My Pastor is currently preaching through the book of John, from beginning to end. He hasn’t gotten to this section yet, but today I was reading ahead and a few things occurred to me at roughly the same time:

Jesus had just been crucified. His mother and those close to him had borne witness. They’d also seen the soldiers who’d done it rolling dice at his feet for possession of the tunic he’d been wearing because they didn’t want to tear it so each could have a piece.
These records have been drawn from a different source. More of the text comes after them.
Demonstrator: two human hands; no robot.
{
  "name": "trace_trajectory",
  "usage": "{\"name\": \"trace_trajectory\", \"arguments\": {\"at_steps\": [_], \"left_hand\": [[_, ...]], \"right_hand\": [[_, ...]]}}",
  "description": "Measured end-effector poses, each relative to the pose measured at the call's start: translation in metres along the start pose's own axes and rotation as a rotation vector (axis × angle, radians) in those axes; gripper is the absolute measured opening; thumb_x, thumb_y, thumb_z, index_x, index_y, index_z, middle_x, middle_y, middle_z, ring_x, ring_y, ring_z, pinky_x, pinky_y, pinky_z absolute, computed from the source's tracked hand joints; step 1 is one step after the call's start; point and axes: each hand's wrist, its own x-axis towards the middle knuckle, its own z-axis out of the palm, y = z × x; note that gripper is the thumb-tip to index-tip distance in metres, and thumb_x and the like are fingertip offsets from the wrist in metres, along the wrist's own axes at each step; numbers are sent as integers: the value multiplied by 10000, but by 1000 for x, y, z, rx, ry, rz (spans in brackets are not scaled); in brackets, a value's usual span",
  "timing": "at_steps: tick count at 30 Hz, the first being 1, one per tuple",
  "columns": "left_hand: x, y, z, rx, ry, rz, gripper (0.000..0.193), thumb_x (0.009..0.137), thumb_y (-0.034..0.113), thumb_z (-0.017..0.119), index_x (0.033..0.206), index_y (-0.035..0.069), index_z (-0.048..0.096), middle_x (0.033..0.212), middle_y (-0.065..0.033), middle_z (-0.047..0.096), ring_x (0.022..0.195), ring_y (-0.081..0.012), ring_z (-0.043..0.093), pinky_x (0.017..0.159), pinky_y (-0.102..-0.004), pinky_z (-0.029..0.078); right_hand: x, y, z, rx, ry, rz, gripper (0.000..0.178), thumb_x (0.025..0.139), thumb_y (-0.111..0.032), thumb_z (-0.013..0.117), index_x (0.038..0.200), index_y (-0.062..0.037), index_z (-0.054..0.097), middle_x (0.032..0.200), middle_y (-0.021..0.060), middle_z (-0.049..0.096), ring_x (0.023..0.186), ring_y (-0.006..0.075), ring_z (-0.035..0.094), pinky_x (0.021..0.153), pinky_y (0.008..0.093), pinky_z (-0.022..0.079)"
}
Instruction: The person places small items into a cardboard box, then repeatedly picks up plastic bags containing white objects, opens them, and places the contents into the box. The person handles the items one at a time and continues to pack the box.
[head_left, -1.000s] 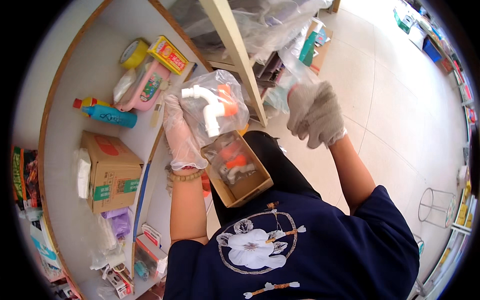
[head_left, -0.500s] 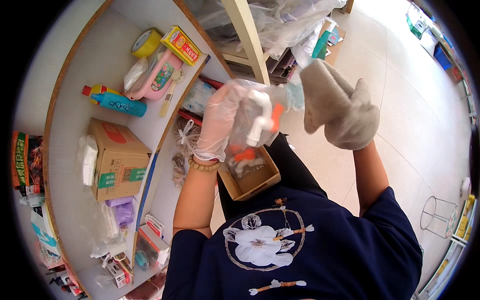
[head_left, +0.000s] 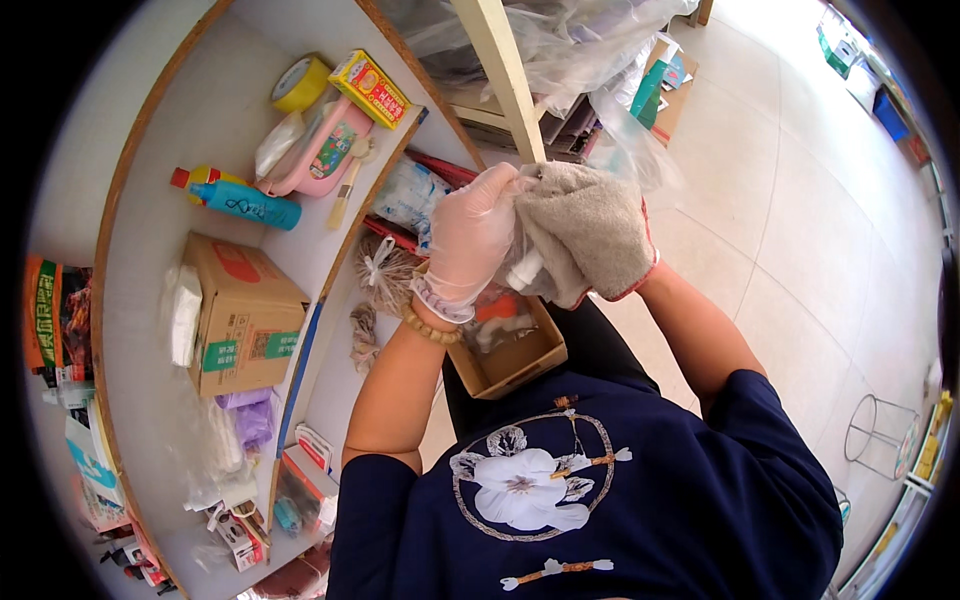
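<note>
My left hand [head_left: 470, 232], in a thin clear glove, is closed on the top of a clear plastic bag. Inside that bag is a white plastic tap [head_left: 525, 270]; its orange part, plain a moment ago, is now hidden. A grey cloth [head_left: 590, 215] with red edging wraps my right hand [head_left: 650, 280] and presses against the bag, covering most of it. The right fingers are hidden under the cloth, bent around the bag's side. Just below both hands, an open cardboard box [head_left: 545, 368] rests at my lap, holding bagged white and orange pieces [head_left: 498, 325].
Shelves at the left hold a cardboard carton [head_left: 235, 315], a blue bottle [head_left: 250, 205], a pink container [head_left: 318, 150], yellow tape [head_left: 300, 84] and a brush [head_left: 345, 190]. A cream post [head_left: 505, 75] rises beyond my hands. Tiled floor [head_left: 740, 180] spreads to the right.
My right hand with the grey cloth has come left and down from the side onto the bag. The left hand has shifted slightly right and still grips the bag.
</note>
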Motion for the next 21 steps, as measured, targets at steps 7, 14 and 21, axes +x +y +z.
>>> {"name": "trace_trajectory", "arguments": {"at_steps": [7, 14, 21], "left_hand": [[-13, 5, 15, -414, 118, -221, 192, 904, 166, 593, 832, -11, 603, 597, -52, 437, 583, -73, 357, 527, -247, 359], [-20, 11, 22, -425, 153, -177, 214, 914, 185, 588, 829, -12, 593, 620, -5, 450, 606, -59, 376, 551, -232, 362], [-25, -3, 34, -512, 164, -117, 218, 942, 182, 547, 813, 11, 584, 677, 42, 475, 639, -40, 389, 585, -213, 358]], "right_hand": [[3, 8, 2, -215, -189, 294, 250, 770, -182, 596, 1006, -103, 588, 763, 126, 587, 759, 293, 614, 616, 381, 483], [-4, 36, 24, -149, 133, 262, 294, 759, -170, 585, 1028, -50, 571, 808, 162, 588, 802, 368, 581, 711, 451, 454], [-35, 100, 56, -317, 417, 399, 227, 801, -155, 574, 988, -28, 554, 948, 194, 587, 896, 361, 568, 748, 451, 452]]}}
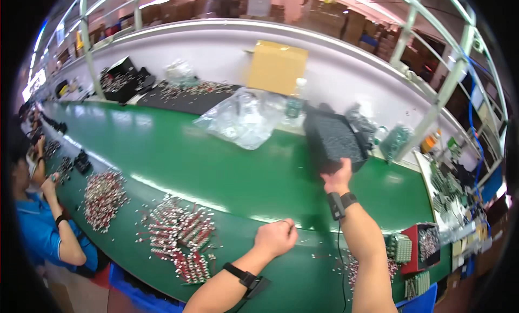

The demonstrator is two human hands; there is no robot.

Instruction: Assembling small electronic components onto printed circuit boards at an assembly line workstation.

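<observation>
My right hand (339, 178) reaches forward and grips the near edge of a dark grey box (331, 143), which stands tilted at the far side of the green bench. The box is slightly blurred, and its contents cannot be made out. Near the bench's front, my left hand (274, 239) is closed, fingers curled inward; whatever it may hold is hidden. To its left lies a heap of small parts with red wires and silvery ends (181, 229), some lined up in green strips. More such small parts (354, 270) lie partly behind my right forearm.
A clear plastic bag (243, 118) and a cardboard piece (278, 67) sit along the back. On the right stand a red box of small parts (427, 247) and stacked green boards (399, 248). At left, a person in blue (46, 226) works beside another heap (104, 200).
</observation>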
Did they recognize something about him, that they would want his bloodied clothing? Maybe, but it didn’t slow down their efforts.

Jesus looks down and sees his family (blood family and in Christ) looking at him and he realizes there are his brother (from another mother) and mother seeing him in his final moments.

His brother. His mother. And though it does not say so specifically, I think that the disciple Jesus loved and the mother of Jesus realized that sometimes family isn’t blood. Sometimes family is heart, and spirit, and love. The words of Jesus cause them to realize the truth of this.

The other thing I thought about was to realize some of the last thoughts of Jesus as a man–just prior to his death–were to think of his mother. To provide for her, because he knew his time on earth (at that time) was short.

He thought of his mother, while he hung on the cross.

I thought about my own mother, when she was dying. I don’t know what her last thoughts were, but the very last word I ever personally heard her say was to me, in reference to my presence in her hospital room. She’d asked, “where’s Tommy.” I told her I was there, and she said “good.”

So obviously, considering this weekend, I was thinking about my mother.  I wish I’d thought about her more–appreciated her more–when she was here for me to appreciate and to show love to.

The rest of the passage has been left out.